The Switch to Mistral
Initially, we utilized the Llama language model, but in late 2023, a new contender emerged: Mistral. More accurate and efficient, Mistral seemed like the perfect fit for our needs, so we switched our efforts to this model. We began training Mistral Instruct with our custom datasets, aiming to create a tailored chatbot for our website InfoWARE Limited. The excitement was palpable – we were ready to compete with the big players!
Disappointing Results
Unfortunately, the initial results were flat-out disappointing. The responses from our chatbot were often nonsensical unless the questions were almost identical to our training data. This led to the realization that Mistral Instruct quantized version wasn’t accurate enough for our needs.
Doubling Down
In response, we decided to increase our training dataset significantly and boost our resources, both in manpower and computing power, to push ahead. Yet, despite these efforts, the results remained unsatisfactory.
The Turning Point
The turning point came unexpectedly. While researching EC2 instances, I stumbled upon a prompt for “Amazon Q,” AWS’s Generative AI Assistant. Intrigued, I asked it a simple question: “Compare t4g.small and t4g.medium.” To my surprise, the response contradicted the information on the AWS website. You can see the full question and response sequence in screenshots on our blog.
A Sobering Realization
This incident brought a nagging doubt to the forefront.
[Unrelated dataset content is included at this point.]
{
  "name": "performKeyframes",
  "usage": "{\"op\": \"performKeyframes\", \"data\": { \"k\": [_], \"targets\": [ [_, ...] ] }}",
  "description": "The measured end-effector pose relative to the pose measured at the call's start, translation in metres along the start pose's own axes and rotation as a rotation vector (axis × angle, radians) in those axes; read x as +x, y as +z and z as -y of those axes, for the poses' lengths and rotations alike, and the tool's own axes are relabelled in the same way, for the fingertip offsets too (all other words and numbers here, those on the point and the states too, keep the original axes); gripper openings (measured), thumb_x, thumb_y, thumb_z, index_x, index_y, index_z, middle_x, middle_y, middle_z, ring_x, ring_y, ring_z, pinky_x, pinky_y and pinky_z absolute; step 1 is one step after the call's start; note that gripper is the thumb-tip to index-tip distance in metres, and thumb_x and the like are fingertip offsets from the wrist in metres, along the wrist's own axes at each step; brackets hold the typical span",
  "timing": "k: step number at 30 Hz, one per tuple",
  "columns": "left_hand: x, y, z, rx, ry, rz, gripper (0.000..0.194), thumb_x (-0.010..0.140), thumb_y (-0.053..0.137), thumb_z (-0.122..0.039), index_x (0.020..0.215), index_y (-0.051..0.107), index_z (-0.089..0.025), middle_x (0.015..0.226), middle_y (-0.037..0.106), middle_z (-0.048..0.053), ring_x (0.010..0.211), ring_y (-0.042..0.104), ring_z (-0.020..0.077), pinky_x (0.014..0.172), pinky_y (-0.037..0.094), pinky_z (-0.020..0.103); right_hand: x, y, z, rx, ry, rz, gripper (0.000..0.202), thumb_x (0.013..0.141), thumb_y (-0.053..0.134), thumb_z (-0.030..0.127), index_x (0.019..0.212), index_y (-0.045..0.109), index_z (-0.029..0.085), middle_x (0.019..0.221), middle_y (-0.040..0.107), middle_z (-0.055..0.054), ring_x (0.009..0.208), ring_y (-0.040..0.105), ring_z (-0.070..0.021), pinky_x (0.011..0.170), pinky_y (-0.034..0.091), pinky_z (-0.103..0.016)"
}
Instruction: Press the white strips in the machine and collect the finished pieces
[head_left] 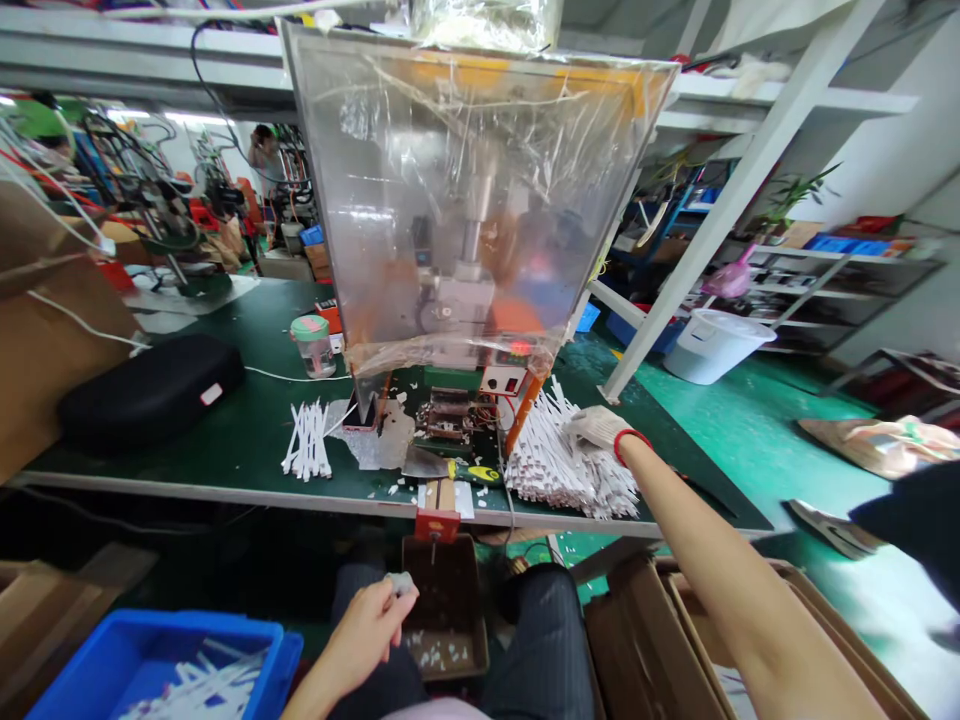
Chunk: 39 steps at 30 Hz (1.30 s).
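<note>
My right hand (600, 428), in a white knitted glove with a red cuff, rests on a large pile of thin white strips (551, 460) at the right of the bench; its fingertips are hard to make out against them. Low in front of my lap, my bare left hand (367, 625) is closed, with a small greyish piece (401, 583) between thumb and fingers. A smaller bundle of white strips (307, 440) lies left of the machine (457, 310), which stands behind a clear plastic shield. A scraper with a yellow and black handle (476, 473) lies by the front edge.
A black case (154, 385) and a jar with a green lid (315, 350) stand on the left. Below are a blue bin (169, 630) holding white strips, a brown tray (450, 655) with scraps, and cardboard boxes (645, 635). A person's shoe (832, 528) shows at right.
</note>
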<state>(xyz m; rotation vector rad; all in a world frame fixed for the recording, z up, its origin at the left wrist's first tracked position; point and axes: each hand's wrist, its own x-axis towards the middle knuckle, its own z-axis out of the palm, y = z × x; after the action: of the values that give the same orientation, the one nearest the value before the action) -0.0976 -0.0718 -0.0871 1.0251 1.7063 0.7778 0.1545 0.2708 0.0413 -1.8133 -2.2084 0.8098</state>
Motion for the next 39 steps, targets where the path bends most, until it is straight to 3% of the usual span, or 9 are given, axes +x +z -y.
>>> {"op": "performKeyframes", "data": {
  "k": [4, 8, 10, 13, 17, 19, 25, 29, 39],
  "targets": [
    [0.001, 0.003, -0.009, -0.056, 0.010, 0.045, 0.062, 0.075, 0.042, -0.070, 0.088, 0.061, -0.013, 0.054, 0.053, -0.003, 0.041, 0.044, 0.0092, 0.046, 0.031, 0.023, -0.011, -0.021, 0.005, 0.024, -0.044, -0.047, 0.027, 0.083, 0.056, 0.031, 0.061, 0.060, 0.014, 0.050, 0.055, -0.002, 0.047, 0.051, -0.0121, 0.052, 0.039, -0.025],
    [0.004, 0.008, -0.033, -0.226, 0.038, 0.195, 0.057, 0.078, 0.047, -0.064, 0.099, 0.060, -0.012, 0.055, 0.053, -0.003, 0.041, 0.045, 0.0084, 0.043, 0.033, 0.020, -0.045, -0.028, 0.029, 0.220, -0.118, -0.149, 0.031, 0.081, 0.057, 0.045, 0.071, 0.061, 0.015, 0.059, 0.060, -0.005, 0.054, 0.055, -0.0148, 0.053, 0.043, -0.025],
    [0.006, 0.011, -0.053, -0.303, 0.116, 0.221, 0.054, 0.080, 0.050, -0.059, 0.104, 0.060, -0.012, 0.061, 0.058, -0.001, 0.045, 0.050, 0.0088, 0.045, 0.037, 0.020, -0.072, -0.018, 0.046, 0.415, -0.185, -0.132, 0.036, 0.077, 0.061, 0.051, 0.075, 0.062, 0.015, 0.061, 0.059, -0.004, 0.057, 0.056, -0.0158, 0.053, 0.044, -0.025],
    [0.012, 0.016, -0.088, -0.384, 0.269, 0.181, 0.050, 0.083, 0.053, -0.053, 0.112, 0.058, -0.012, 0.076, 0.066, 0.005, 0.057, 0.059, 0.0101, 0.054, 0.045, 0.021, -0.113, 0.013, 0.074, 0.588, -0.289, 0.054, 0.041, 0.074, 0.065, 0.056, 0.077, 0.063, 0.015, 0.064, 0.060, -0.003, 0.057, 0.055, -0.0144, 0.052, 0.044, -0.024],
    [0.019, 0.021, -0.117, -0.373, 0.334, 0.104, 0.041, 0.082, 0.057, -0.052, 0.085, 0.062, -0.011, 0.081, 0.070, 0.011, 0.064, 0.064, 0.0134, 0.062, 0.050, 0.025, -0.149, 0.055, 0.100, 0.676, -0.233, 0.265, 0.042, 0.072, 0.066, 0.058, 0.076, 0.062, 0.016, 0.063, 0.059, -0.001, 0.054, 0.053, -0.0129, 0.050, 0.044, -0.024],
    [0.019, 0.021, -0.117, -0.410, 0.307, 0.085, 0.046, 0.082, 0.055, -0.056, 0.082, 0.061, -0.010, 0.077, 0.071, 0.012, 0.060, 0.064, 0.0144, 0.059, 0.050, 0.025, -0.152, 0.067, 0.106, 0.713, -0.196, 0.318, 0.042, 0.071, 0.067, 0.058, 0.076, 0.062, 0.017, 0.062, 0.059, -0.001, 0.054, 0.054, -0.0133, 0.050, 0.045, -0.024],
    [0.012, 0.009, -0.097, -0.559, 0.198, 0.230, 0.064, 0.078, 0.056, -0.063, 0.112, 0.059, -0.008, 0.067, 0.069, 0.008, 0.049, 0.063, 0.0139, 0.044, 0.044, 0.020, -0.138, 0.081, 0.111, 0.698, -0.279, 0.266, 0.046, 0.070, 0.066, 0.061, 0.075, 0.063, 0.015, 0.063, 0.061, -0.003, 0.055, 0.053, -0.0132, 0.051, 0.043, -0.023],
    [0.011, 0.001, -0.091, -0.573, 0.152, 0.258, 0.064, 0.075, 0.060, -0.061, 0.110, 0.061, -0.008, 0.055, 0.064, 0.003, 0.040, 0.057, 0.0106, 0.040, 0.040, 0.017, -0.134, 0.090, 0.113, 0.687, -0.282, 0.265, 0.048, 0.070, 0.066, 0.062, 0.075, 0.064, 0.015, 0.060, 0.060, -0.003, 0.053, 0.052, -0.0126, 0.049, 0.042, -0.023],
    [0.020, 0.000, -0.080, -0.634, 0.088, 0.238, 0.065, 0.070, 0.066, -0.059, 0.107, 0.061, -0.007, 0.063, 0.067, 0.005, 0.044, 0.059, 0.0118, 0.044, 0.045, 0.022, -0.130, 0.109, 0.116, 0.711, -0.248, 0.313, 0.047, 0.072, 0.065, 0.061, 0.079, 0.065, 0.014, 0.062, 0.061, -0.002, 0.054, 0.053, -0.0126, 0.049, 0.044, -0.023]
  ]
}}
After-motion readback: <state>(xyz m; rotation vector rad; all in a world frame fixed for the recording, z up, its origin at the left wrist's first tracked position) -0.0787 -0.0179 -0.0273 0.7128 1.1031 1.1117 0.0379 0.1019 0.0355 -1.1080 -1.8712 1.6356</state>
Every tech company, including ours, feels immense pressure to integrate generative AI into their offerings (key word here being “generative”). But if a giant like AWS, with its virtually unlimited resources, struggles to get it right, what chance do we stand?
This hit particularly close to home because at InfoWARE, we planned to use generative AI to enhance our application support functions. Providing incorrect support information to our customers is simply not an option. We develop and support software for top investment banks in Nigeria, a highly demanding clientele. Incorrect information could lead to severe consequences, and they would undoubtedly hold us fully accountable.
A Harsh Reality
If AWS, with its vast resources, still struggles with generative AI on its internal data, our prospects seem bleak. This realization forced us to confront a harsh truth: our chances of success are slightly better than a snowball’s chance in hell. ChatGPT’s 3.5, 4 and 4o all gave incorrect answers to the question “Give me a quote from a famous dead Nigerian”, 3.5 gave obviously wrong answers such as Winston Churchill, and Dave Du Bois but 4o was more insidious in that the answer appeared correct at first glance but dig deeper and it turns out the quote given was actually from Abraham Lincoln.
Conclusion
For now, we’re stepping back from generative AI. The technology holds incredible potential, but it’s not yet reliable enough for our critical applications. We’ll continue to monitor advancements and hope that, in the future, the barriers to entry lower enough for smaller players to compete effectively. Until then, we’ll focus our efforts on more dependable technologies to ensure we meet our clients’ exacting standards.